Sécurité. S'il y a un mot qui revient de façon quasi obsessionnelle dans la bouche de tous les dirigeants de Microsoft, c'est bien celui-ci. Depuis mi-janvier 2002, date du lancement par Bill Gates de l'initiative Trustworthy computing (Informatique de confiance), le numéro un mondial des logiciels s'est lancé un défi de taille: éradiquer du monde numérique toute trace de virus, ver, pirate informatique, copie illégale ou encore spam. Un inventaire à la Prévert pour une initiative a priori louable, mais qui attire à Microsoft une avalanche de critiques. La firme de Redmond voudrait, à en croire ses détracteurs, s'immiscer dans les ordinateurs de ses clients pour en connaître les moindres agissements.

Sa stratégie, Microsoft a une nouvelle fois tenté de l'expliquer la semaine dernière lors du Comdex de Las Vegas, premier salon mondial dédié au multimédia. Parmi les responsables du groupe à s'exprimer figurait Peter Biddie, l'homme qui incarne à lui seul la nouvelle ligne de Microsoft. Il est en effet à la tête du programme Palladium. Selon la mythologie grecque, une statue représentant la déesse Athena chargée de protéger la ville de Troie portait le nom de Palladium. A l'image de Troie, Microsoft s'est ainsi fixé comme but de protéger entièrement chaque ordinateur. Comment? En intégrant une puce physique, développée par AMD et Intel, à tous les PC, permettant de créer un petit univers parallèle sécurisé. Palladium, disponible vers 2005, serait basé sur trois modules: un système d'authentification des communications, un système de cryptage des données et un système de contrôle de l'accès personnel et des droits numériques. Microsoft assure qu'il sera possible d'empêcher le spamming, de stopper vers et virus, et de préserver la vie privée de l'utilisateur.
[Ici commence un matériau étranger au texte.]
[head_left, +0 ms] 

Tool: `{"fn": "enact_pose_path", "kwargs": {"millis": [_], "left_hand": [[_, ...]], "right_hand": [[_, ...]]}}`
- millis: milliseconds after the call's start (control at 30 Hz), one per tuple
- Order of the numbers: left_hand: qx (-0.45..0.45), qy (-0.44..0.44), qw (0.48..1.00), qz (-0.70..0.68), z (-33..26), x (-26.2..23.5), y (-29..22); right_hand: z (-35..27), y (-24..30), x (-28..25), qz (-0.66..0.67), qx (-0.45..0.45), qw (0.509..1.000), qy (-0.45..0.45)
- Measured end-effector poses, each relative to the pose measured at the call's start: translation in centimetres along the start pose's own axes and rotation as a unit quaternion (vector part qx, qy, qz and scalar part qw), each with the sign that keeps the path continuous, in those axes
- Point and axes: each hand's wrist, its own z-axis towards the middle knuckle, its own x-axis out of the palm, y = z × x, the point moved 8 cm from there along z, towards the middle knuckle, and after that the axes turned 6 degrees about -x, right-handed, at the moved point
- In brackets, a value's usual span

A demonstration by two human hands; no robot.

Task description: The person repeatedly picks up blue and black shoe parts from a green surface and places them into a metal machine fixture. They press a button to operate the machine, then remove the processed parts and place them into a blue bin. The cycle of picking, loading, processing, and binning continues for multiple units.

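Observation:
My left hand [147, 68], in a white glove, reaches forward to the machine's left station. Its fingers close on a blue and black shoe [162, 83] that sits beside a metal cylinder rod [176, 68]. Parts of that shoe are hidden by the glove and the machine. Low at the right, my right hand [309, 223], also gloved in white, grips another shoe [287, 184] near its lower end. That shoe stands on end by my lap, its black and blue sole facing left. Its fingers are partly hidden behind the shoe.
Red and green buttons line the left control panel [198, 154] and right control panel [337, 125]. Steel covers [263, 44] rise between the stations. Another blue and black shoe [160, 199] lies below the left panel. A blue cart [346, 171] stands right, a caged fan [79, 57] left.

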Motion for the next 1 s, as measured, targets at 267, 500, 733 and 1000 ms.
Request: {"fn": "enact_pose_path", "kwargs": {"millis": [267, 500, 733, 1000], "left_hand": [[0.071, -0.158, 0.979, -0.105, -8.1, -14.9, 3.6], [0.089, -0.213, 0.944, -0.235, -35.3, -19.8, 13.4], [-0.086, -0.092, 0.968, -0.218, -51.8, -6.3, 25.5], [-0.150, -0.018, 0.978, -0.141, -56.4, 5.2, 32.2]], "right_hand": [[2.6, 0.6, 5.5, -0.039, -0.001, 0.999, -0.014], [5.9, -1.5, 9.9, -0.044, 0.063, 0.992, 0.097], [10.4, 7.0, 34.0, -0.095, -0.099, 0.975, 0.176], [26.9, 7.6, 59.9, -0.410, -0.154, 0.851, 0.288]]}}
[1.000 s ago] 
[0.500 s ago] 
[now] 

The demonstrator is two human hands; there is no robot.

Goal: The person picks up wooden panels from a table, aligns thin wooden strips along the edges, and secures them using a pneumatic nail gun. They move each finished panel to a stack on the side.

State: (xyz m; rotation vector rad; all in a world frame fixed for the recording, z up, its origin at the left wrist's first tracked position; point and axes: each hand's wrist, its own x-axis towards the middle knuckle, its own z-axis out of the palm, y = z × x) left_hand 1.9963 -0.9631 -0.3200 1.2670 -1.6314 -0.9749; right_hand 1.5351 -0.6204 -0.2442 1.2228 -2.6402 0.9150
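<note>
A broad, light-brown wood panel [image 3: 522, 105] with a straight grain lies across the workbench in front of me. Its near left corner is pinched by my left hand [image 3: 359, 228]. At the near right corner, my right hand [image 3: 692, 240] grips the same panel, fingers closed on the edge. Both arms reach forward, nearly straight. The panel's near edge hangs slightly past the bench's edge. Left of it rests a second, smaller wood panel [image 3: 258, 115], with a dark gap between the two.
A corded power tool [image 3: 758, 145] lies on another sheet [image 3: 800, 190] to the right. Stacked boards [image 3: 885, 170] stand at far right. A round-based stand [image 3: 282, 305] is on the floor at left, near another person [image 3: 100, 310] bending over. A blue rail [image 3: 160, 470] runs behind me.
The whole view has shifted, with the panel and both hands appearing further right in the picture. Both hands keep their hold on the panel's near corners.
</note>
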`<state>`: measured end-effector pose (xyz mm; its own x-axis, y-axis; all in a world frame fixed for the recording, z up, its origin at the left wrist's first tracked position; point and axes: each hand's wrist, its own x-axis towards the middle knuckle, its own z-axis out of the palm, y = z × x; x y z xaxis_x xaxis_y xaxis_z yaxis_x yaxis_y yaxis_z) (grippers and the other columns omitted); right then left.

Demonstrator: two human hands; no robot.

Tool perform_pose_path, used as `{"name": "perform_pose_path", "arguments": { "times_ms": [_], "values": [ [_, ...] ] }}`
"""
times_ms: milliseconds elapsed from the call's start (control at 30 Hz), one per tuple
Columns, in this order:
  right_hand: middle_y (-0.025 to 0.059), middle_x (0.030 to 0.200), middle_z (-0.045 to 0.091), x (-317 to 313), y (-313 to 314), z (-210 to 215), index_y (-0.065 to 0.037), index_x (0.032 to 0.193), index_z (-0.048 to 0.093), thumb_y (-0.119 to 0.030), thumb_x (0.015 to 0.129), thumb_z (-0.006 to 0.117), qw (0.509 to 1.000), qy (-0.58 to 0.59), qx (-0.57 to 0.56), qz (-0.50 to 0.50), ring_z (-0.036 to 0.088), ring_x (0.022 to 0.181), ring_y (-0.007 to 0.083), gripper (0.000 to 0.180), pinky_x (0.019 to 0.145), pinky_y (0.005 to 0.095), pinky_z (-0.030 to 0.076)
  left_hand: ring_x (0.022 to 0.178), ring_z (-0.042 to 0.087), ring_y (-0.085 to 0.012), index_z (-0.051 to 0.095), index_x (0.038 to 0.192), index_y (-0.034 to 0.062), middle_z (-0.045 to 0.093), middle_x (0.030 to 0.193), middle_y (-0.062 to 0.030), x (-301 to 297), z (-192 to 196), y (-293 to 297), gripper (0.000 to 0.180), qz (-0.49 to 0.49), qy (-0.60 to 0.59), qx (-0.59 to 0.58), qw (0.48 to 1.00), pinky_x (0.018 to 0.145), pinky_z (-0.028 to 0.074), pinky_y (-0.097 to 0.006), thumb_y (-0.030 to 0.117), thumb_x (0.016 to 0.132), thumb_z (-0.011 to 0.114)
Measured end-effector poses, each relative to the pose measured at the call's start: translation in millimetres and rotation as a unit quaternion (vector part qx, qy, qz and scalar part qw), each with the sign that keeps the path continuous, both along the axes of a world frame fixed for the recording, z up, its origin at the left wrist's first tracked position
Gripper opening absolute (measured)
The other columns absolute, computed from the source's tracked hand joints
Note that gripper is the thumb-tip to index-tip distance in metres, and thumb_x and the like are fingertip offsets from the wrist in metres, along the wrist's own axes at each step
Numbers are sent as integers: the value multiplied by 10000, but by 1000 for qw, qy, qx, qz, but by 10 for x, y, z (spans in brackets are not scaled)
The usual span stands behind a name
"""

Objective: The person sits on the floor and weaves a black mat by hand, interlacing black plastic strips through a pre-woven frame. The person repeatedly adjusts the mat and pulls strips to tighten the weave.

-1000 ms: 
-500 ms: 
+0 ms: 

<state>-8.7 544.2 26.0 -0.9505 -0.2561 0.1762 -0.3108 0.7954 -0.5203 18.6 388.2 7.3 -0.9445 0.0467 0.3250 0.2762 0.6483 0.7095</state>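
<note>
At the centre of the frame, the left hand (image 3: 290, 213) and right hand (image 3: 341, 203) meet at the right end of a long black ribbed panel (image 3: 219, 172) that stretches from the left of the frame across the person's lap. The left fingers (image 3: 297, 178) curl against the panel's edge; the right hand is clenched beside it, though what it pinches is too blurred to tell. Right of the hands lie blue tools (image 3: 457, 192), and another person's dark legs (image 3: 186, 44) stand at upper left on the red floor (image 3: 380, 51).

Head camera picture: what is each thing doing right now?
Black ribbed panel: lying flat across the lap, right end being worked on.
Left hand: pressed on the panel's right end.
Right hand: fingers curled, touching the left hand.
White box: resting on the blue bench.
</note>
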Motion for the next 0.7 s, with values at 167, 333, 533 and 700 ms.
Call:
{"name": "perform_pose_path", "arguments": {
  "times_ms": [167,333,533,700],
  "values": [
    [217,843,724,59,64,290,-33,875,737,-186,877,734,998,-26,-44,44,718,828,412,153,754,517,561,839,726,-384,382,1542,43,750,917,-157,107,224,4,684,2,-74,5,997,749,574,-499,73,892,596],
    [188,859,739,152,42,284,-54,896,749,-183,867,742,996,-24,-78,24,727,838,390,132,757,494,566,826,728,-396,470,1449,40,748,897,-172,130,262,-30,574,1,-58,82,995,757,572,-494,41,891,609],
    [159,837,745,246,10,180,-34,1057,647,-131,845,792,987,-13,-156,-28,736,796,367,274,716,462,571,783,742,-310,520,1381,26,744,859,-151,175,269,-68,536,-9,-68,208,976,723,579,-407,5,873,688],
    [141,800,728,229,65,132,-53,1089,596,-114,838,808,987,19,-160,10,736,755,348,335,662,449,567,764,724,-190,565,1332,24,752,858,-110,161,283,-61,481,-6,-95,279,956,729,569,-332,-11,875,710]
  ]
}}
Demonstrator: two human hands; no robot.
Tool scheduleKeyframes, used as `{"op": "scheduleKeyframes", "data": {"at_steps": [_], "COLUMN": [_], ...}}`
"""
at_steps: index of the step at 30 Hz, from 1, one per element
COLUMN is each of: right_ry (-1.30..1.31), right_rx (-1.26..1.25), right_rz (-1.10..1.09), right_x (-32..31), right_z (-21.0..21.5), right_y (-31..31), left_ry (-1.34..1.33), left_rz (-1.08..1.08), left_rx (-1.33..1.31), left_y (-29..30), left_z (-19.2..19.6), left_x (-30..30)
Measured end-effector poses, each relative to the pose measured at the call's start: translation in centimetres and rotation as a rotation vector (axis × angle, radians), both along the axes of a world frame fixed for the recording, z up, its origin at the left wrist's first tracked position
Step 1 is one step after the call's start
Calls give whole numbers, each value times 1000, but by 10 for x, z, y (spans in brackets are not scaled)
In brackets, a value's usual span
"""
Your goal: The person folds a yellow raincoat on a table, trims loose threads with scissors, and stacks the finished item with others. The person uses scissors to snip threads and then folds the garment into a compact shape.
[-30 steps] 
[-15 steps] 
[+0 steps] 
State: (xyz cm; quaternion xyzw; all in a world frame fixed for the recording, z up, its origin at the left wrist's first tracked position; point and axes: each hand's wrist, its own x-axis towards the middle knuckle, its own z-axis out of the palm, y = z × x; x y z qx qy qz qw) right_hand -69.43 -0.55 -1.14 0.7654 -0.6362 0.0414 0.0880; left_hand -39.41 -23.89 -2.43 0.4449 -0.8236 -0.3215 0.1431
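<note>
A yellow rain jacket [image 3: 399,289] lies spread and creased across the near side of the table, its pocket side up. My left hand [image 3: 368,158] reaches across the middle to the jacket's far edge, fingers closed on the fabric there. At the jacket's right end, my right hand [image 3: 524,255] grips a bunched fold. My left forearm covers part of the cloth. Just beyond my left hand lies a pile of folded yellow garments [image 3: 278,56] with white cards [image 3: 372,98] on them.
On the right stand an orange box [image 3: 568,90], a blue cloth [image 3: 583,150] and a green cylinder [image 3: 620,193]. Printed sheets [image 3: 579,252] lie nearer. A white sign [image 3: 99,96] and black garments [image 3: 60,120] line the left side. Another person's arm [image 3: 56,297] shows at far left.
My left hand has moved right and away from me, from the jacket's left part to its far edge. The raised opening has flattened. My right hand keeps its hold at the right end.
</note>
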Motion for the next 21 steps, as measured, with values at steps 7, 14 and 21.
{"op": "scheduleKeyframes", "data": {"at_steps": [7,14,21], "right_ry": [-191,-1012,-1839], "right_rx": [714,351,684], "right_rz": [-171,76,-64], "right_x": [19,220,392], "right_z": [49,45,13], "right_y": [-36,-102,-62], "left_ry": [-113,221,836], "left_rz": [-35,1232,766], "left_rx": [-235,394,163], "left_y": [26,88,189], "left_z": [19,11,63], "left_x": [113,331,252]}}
Le hic, c'est que la moindre initiative de la firme de Redmond est désormais accueillie avec un mélange de scepticisme et de suspicion par la communauté informatique. Certains experts se demandent si l'initiative Palladium n'est pas avant tout destinée à préserver la sécurité, non pas des utilisateurs, mais des éditeurs de logiciels et des majors de la musique et du film. Ainsi, un éditeur de musique pourra savoir si l'ordinateur d'un client dispose de protections anticopie, avant de lui permettre de télécharger de la musique. La gestion sécurisée des e-mails est aussi remise en question. Il sera possible de lier aux courriers électroniques des clés numériques permettant de les déchiffrer. Une entreprise qui veut éviter que des e-mails compromettants soient présentés devant un tribunal pourra ainsi faire disparaître les clés numériques, rendant ces e-mails illisibles.

Plus globalement, beaucoup de clients de Microsoft craignent que le géant ne soit tenté de pénétrer dans leurs ordinateurs pour vérifier qu'il ne contienne ni fichiers téléchargés illégalement, ni logiciels piratés. Le numéro un des logiciels se montre certes rassurant, indiquant sur son site consacré à Palladium (accessible depuis www.letemps.ch/palladium) que le programme ne sera pas fouineur et que les systèmes seront commercialisés avec Palladium désactivé. Une réponse qui ne suffit pas à lever tous les doutes. Même si Microsoft affirme qu'il n'imposera pas son système à ses utilisateurs, il risque de créer une fracture dans l'univers PC. Certains éditeurs pourraient ne développer des produits que pour l'univers Palladium, forçant de facto les réfractaires à l'adopter.

Même si Microsoft dispose d'une réponse à chaque critique, la confiance en l'éditeur semble aujourd'hui en recul. Récemment, des spécialistes se penchaient sur les licences du logiciel de mise à jour automatique de Microsoft, contenu avec les Services Packs 2 pour Windows 2000 et XP. Des licences qui pourraient autoriser le groupe à bénéficier d'un droit de regard dans les ordinateurs de ses clients lorsque ceux-ci cliquent sur le bouton «Accepter» durant l'opération de mise à jour.